• Data provided:
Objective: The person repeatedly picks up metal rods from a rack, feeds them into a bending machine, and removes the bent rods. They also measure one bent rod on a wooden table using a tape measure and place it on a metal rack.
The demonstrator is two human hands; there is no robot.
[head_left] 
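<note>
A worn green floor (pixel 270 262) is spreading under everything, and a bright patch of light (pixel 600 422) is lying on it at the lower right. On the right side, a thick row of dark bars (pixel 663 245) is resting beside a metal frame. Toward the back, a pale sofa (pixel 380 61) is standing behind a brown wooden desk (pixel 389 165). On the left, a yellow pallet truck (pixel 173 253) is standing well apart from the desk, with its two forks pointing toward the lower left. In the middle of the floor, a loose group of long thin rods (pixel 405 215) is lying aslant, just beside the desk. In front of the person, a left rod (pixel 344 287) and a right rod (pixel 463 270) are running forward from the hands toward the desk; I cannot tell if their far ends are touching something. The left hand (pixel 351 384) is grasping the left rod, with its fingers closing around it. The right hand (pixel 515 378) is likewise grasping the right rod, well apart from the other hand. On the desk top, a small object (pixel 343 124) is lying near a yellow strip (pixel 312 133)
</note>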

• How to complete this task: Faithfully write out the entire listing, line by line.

• Exercise result:
Objective: The person repeatedly picks up metal rods from a rack, feeds them into a bending machine, and removes the bent rods. They also measure one bent rod on a wooden table using a tape measure and place it on a metal rack.
The demonstrator is two human hands; there is no robot.
[head_left] 
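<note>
A worn green floor (pixel 270 262) is spreading under everything, and a bright patch of light (pixel 600 422) is lying on it at the lower right. On the right side, a thick row of dark bars (pixel 663 245) is resting beside a metal frame. Toward the back, a pale sofa (pixel 380 61) is standing behind a brown wooden desk (pixel 389 165). On the left, a yellow pallet truck (pixel 173 253) is standing well apart from the desk, with its two forks pointing toward the lower left. In the middle of the floor, a loose group of long thin rods (pixel 405 215) is lying aslant, just beside the desk. In front of the person, a left rod (pixel 344 287) and a right rod (pixel 463 270) are running forward from the hands toward the desk; I cannot tell if their far ends are touching something. The left hand (pixel 351 384) is grasping the left rod, with its fingers closing around it. The right hand (pixel 515 378) is likewise grasping the right rod, well apart from the other hand. On the desk top, a small object (pixel 343 124) is lying near a yellow strip (pixel 312 133)
</note>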

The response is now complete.